Nas sessões de Kundalini Yoga, alguns mantras ainda são tradicionalmente usados para minimizar estados de medo e raiva, e também para induzir o estado meditativo em si, trazendo a mente para um modo de neutralidade que ajuda a equilibrá-la. Essa neutralidade não significa “mente vazia” ou “ausência de pensamentos”.
“A meditação é um estado de consciência que não é nem o estado de vigília nem do sono nem o do sonho. Eu diria que é um quarto estado de consciência, em que a mente atinge a capacidade de entrar num estado neutro, mesmo tendo pensamentos ou algumas visualizações”, esclarece o pesquisador. “Esse estado auxilia muito todos os praticantes e também quem possui algum distúrbio, porque a mente neutra tem a capacidade de diminuir um pouco aquela aflição das fantasias que a gente nutre sobre o futuro e acabam causando ansiedade, além de diminuir aquela ruminação do passado, que muitas vezes gera sintomas depressivos.”
Os desafios no dia a dia
Tudo seriam flores ao longo do estudo não fosse o enorme desafio de manter a disciplina de uma prática frequente. Isso é traduzido pelo número de pessoas que saíram do experimento. Ao final da primeira fase, dos 24 participantes de cada grupo, 16 permaneceram no grupo da Kundalini Yoga e 11 no grupo da resposta de relaxamento. Ao término da pesquisa, restaram apenas sete participantes no total — ainda que benefícios tenham sido observados em quem ficou até a primeira fase.

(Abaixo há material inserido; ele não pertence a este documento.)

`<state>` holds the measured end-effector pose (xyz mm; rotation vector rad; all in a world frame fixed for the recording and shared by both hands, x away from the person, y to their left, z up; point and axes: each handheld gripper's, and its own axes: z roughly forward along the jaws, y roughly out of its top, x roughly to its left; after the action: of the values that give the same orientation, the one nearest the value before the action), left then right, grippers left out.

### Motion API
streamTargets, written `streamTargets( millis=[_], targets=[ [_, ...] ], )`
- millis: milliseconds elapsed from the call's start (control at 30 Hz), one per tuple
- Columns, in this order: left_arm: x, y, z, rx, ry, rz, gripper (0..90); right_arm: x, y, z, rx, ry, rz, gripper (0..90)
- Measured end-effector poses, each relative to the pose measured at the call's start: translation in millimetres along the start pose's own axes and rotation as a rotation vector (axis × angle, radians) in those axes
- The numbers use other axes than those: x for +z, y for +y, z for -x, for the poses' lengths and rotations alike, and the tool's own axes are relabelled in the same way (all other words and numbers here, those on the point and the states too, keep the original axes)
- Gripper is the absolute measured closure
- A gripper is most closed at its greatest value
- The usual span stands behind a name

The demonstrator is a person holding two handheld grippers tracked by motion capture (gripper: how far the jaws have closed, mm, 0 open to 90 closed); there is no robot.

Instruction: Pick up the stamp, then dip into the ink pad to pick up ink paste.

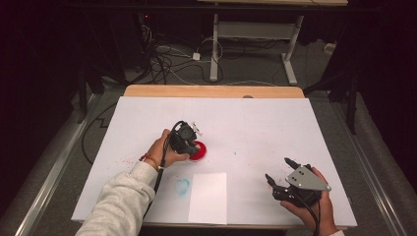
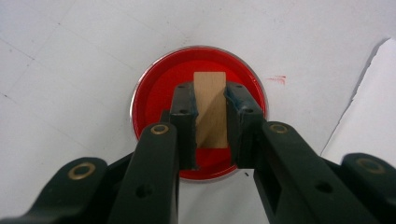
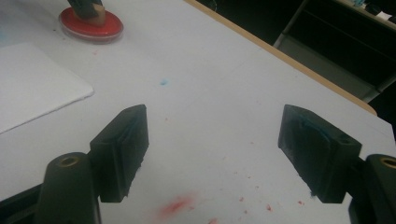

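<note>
Wooden and pale, a small rectangular block point(image 2: 211, 109) is clamped between the pads of the left gripper point(image 2: 210, 100), whose jaws are closed on its two long sides. In the left gripper view the block's long axis is seen running straight away from the gripper, in line with the jaws, and its far end is held over the middle of a round dish of red paint point(image 2: 159, 88). Whether that end touches the paint cannot be told. In the high view the dish point(image 1: 200, 150) is found near the middle of the white-covered table point(image 1: 255, 123), with the left gripper point(image 1: 189, 140) directly above it and tipped downward. Just nearer the person than the dish a blank white sheet of paper point(image 1: 208, 197) is laid, and a faint blue stamped ring point(image 1: 182, 186) is seen beside the sheet, on the left of it. Well to the right of the dish the right gripper point(image 1: 279, 170) is held low over the table with its jaws wide apart and nothing between them; from its own view the dish point(image 3: 91, 24) lies far off. The left hand is judged far the nearer, so a dip into the paint would call only for a short push along the block's own axis.
</note>
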<state>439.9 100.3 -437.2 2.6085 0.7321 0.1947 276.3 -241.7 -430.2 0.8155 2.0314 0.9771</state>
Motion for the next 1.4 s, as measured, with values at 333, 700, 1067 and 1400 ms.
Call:
streamTargets(
  millis=[333,700,1067,1400],
  targets=[
    [-9.3,-6.1,2.9,-0.011,-0.001,0.076,73.8,1.8,0.8,0.5,-0.001,-0.003,-0.005,24.8],
    [-48.4,-16.6,7.9,0.003,0.031,0.181,73.8,1.7,1.0,0.4,-0.002,0.006,0.0,24.7],
    [-84.0,-13.9,13.4,0.042,0.054,0.241,73.8,2.6,-1.6,0.4,-0.004,0.005,-0.014,24.7],
    [-68.3,-3.1,13.4,0.047,0.037,0.189,73.8,4.4,1.0,-3.6,-0.019,0.019,-0.013,24.9]
  ],
)
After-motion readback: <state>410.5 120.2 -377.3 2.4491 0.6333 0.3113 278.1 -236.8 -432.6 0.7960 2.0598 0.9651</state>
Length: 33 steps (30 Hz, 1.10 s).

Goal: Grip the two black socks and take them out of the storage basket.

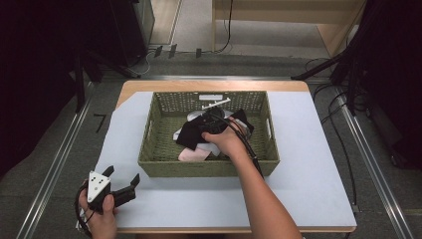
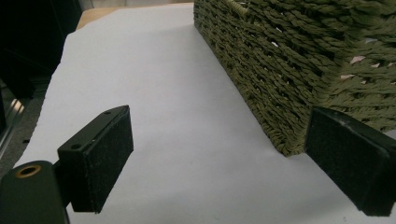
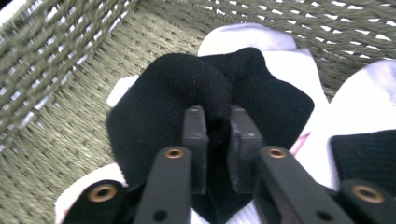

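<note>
An olive woven basket (image 1: 206,168) stands mid-table and holds a heap of socks. In the right gripper view my right gripper (image 3: 217,128) is shut on a raised fold of a black sock (image 3: 177,84), which lies over white socks (image 3: 292,60). From above, the right gripper (image 1: 211,124) sits inside the basket on that black sock (image 1: 188,134), with a pink sock (image 1: 191,155) just in front. My left gripper (image 1: 122,175) rests at the table's front left corner, open and holding nothing. Its pads (image 2: 100,158) stand wide apart beside the basket's outer wall (image 2: 289,60).
A white sheet (image 1: 308,164) covers the wooden table top. Another black sock (image 3: 369,154) lies at the right in the right gripper view. A white label or strip (image 1: 215,104) sits at the basket's far side. Cables and dark stands ring the table on the floor.
</note>
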Available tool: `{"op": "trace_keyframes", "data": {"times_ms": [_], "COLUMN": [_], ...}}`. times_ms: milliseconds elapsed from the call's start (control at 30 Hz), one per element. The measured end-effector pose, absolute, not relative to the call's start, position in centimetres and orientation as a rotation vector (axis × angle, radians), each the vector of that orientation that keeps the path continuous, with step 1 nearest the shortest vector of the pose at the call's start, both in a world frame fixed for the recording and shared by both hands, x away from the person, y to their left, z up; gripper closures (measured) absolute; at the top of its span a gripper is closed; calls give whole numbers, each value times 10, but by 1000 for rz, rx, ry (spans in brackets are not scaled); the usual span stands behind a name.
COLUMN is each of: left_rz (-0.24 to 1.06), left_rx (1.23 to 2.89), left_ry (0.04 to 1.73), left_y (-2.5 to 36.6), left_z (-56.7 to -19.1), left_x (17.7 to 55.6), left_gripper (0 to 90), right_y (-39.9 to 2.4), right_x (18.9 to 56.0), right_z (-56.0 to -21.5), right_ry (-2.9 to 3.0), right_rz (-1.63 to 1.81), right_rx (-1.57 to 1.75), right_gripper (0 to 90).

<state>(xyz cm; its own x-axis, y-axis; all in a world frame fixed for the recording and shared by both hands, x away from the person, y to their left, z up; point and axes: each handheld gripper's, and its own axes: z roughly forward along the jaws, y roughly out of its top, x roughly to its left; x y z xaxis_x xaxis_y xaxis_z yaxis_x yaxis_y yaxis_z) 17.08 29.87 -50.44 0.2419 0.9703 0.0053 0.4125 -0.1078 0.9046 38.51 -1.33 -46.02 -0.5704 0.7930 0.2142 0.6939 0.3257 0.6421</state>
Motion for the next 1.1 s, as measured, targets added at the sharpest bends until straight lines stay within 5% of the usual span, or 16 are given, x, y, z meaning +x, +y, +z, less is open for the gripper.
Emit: {"op": "trace_keyframes", "data": {"times_ms": [667,767,833,867,1000,1100], "left_rz": [830,831,829,829,830,829], "left_rx": [1677,1678,1677,1677,1679,1678], "left_ry": [1296,1295,1294,1294,1294,1292], "left_y": [298,298,299,299,298,299], "left_z": [-504,-504,-504,-504,-504,-504], "left_x": [171,171,171,171,171,171], "left_gripper": [94,94,94,94,94,94], "right_y": [-36,-32,-24,-24,-11,-8], "right_x": [376,377,377,377,375,376], "right_z": [-441,-446,-454,-454,-465,-468], "right_ry": [2121,2197,2292,2292,2384,2400], "right_rz": [1095,1053,1055,1055,1020,1020], "right_rx": [1377,1358,1328,1328,1245,1223], "right_gripper": [852,784,638,638,329,242]}}
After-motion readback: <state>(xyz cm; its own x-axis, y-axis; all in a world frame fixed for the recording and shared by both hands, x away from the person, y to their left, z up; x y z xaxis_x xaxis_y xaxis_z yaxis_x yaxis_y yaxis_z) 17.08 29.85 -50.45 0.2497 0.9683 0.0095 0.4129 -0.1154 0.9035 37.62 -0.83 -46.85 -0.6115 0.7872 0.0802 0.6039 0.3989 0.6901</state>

Yacubian Fernandes atribui as desistências principalmente às dificuldades de locomoção dos participantes, em São Paulo, para chegar nos horários estabelecidos da meditação em grupo; ao fato de que a técnica era a mesma a se repetir toda semana; e à própria melhora do quadro de saúde dos participantes. “Algumas pessoas melhoraram, ajustaram o que precisavam e seguiram a vida… Foram promovidas, mudaram de emprego, de cidade. Isso foi muito legal, mas a gente perdeu esses dados”, comenta.
Por outro lado, entre aqueles que insistiram na prática, a adesão foi aumentando, ao longo do tempo. A frequência média aos encontros, entre aqueles que completaram a primeira fase, foi de 63%, no grupo da Kundalini Yoga, e 71%, no grupo da resposta de relaxamento. No final da segunda fase, a frequência geral foi de 75%.

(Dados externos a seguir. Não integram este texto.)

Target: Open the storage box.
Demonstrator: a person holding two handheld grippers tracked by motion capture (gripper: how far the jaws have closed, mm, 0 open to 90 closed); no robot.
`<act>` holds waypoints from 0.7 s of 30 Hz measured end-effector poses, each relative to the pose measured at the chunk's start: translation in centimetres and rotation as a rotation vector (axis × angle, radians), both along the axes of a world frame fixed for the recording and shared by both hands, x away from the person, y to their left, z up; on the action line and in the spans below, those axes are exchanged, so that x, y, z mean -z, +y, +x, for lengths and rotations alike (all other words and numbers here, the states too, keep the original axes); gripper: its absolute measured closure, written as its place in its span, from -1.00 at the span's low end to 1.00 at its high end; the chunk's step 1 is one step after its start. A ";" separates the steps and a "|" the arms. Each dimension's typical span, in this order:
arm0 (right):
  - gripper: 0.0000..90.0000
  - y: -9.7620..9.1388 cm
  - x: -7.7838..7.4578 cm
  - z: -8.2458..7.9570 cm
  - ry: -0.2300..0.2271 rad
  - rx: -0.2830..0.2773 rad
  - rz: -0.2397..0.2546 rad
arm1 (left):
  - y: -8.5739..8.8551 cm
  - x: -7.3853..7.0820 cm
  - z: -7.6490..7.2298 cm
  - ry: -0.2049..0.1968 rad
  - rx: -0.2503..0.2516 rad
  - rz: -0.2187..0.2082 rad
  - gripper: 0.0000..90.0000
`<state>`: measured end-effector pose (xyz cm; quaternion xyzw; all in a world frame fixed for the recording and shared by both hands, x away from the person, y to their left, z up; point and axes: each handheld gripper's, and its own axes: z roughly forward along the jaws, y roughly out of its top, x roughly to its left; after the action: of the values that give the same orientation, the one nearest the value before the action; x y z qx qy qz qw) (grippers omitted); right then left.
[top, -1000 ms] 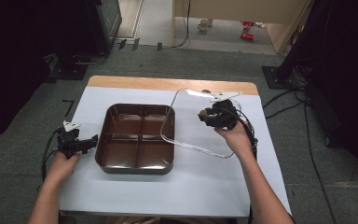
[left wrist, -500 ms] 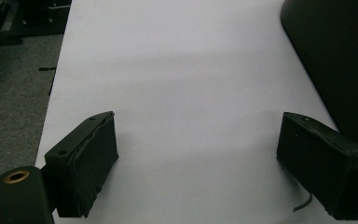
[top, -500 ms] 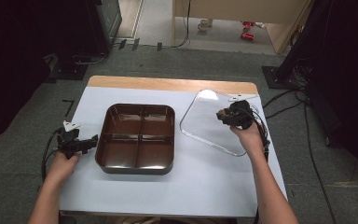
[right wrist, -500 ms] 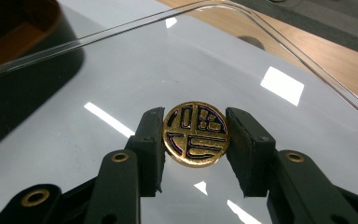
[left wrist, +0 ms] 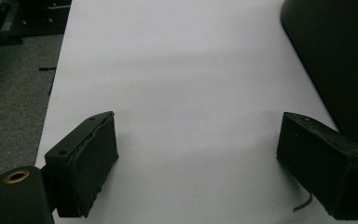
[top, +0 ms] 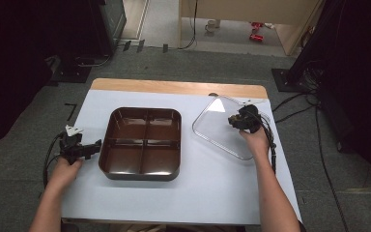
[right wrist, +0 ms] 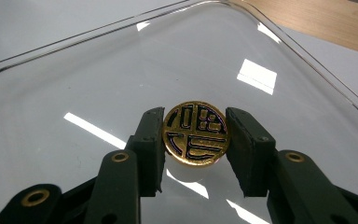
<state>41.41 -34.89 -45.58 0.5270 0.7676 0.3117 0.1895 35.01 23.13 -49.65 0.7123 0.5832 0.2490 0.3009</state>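
Right now the right gripper [right wrist: 195,140] clamps its jaws on the gold knob [right wrist: 196,139] of the clear lid [top: 224,126], right of the brown four-compartment tray [top: 144,143] on the tabletop [top: 212,188], while the left gripper [left wrist: 205,163] rests with jaws spread wide.

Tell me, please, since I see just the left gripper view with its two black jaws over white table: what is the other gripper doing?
Observer: The right gripper is shut on the round gold knob of a clear lid.
Operator: Thank you. Where does that lid sit relative to the tray?
Observer: To the right of the brown four-compartment tray, apart from it, over the white table.
Operator: And is anything in the tray?
Observer: Nothing that I can see; all four compartments look bare.
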 end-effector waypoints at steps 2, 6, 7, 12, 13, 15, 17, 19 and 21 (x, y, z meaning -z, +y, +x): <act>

O percentual de pessoas que fez a “lição de casa” também cresceu ao longo da pesquisa. “É assim mesmo que a gente vê acontecendo, como professor. Num primeiro momento, é aquela desconfiança: ‘Será que vai, não vai?’. Nesse início, precisa ter muita paciência e um baita compromisso de continuar fazendo, mesmo se achar que não está acontecendo nada”, diz o médico e instrutor.

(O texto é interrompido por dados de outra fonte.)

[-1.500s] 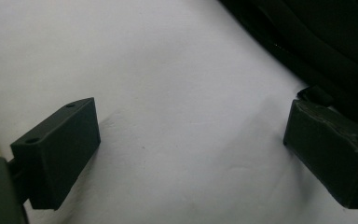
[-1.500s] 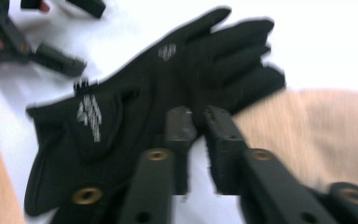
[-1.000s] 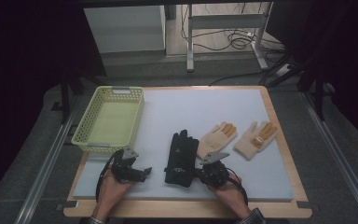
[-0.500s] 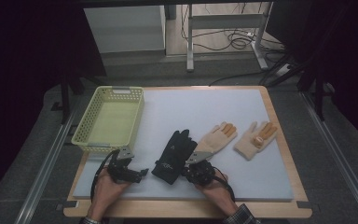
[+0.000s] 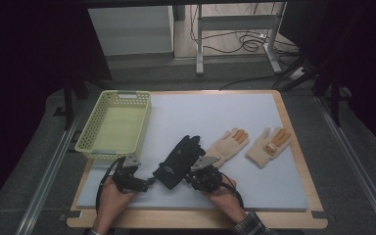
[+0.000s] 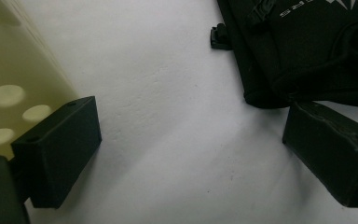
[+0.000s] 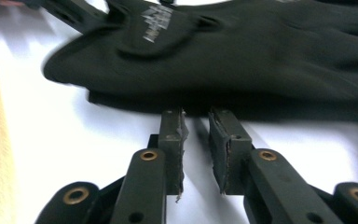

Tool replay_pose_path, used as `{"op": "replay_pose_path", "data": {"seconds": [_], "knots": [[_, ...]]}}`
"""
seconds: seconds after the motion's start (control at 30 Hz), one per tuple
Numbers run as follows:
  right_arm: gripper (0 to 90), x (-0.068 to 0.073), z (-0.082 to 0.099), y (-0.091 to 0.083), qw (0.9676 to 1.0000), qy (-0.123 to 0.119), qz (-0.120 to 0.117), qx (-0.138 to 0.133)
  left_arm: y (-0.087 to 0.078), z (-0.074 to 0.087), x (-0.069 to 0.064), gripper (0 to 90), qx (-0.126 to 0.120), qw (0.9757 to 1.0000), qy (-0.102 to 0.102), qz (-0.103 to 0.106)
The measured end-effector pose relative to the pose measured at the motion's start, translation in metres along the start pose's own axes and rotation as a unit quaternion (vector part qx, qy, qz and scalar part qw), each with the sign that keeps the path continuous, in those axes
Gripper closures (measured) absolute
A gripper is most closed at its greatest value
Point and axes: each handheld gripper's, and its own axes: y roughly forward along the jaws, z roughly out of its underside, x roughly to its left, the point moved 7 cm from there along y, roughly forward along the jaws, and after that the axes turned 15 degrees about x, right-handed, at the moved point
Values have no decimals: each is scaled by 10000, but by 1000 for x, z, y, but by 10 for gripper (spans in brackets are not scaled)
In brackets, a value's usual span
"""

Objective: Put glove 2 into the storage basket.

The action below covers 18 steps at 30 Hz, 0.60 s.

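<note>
White padding covers the bench (image 5: 254,186), which has a wooden edge and dark floor around it. On the padding lies a black glove (image 5: 177,161), its long axis on a diagonal in the high view: the fingers point up and to the right, away from the person, and the cuff with its white lettering points down and to the left, toward the bench's near edge. The left claw (image 5: 147,184) sits just left of the cuff, its jaws wide apart with bare padding between them; in the left gripper view the glove's cuff (image 6: 307,51) lies just ahead of one jaw, and whether they touch I cannot tell. The right claw (image 5: 190,177) sits at the glove's right edge near the cuff, and its jaws have just been opening: in the right gripper view they stand a narrow gap apart, with the glove's edge (image 7: 223,70) right at their tips and nothing pinched between them. A yellow basket (image 5: 115,125) stands beyond the left claw, and two tan gloves (image 5: 227,145) (image 5: 268,146) lie right of the black one.
</note>
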Motion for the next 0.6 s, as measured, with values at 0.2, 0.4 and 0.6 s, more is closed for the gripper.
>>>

Em geral, com 40 dias de prática, a pessoa começa a perceber os primeiros sinais de melhora. E, a partir de quatro meses, os efeitos se tornam concretos — motivando a continuidade das sessões. Que o digam os relatos dos participantes, como esse: “Eu estou fazendo uma hora de meditação por dia e tem me sobrado um belo tempo, porque antes eu perdia quatro a cinco horas com o meu transtorno, diariamente”.
Ninguém vai dizer que é fácil meditar todos os dias. Mas abrir-se à experiência, livre do mito de que é preciso “fazer a mente parar” — como se isso sequer fosse possível —, pode ser um bom começo. Aos que ficaram tentados, o psiquiatra Carlos Mansu divide o conselho que dá a seus pacientes: foque mais no processo e esqueça qualquer estado mental que você imagina ser necessário atingir. Quando você achar que não está conseguindo meditar, já estará meditando.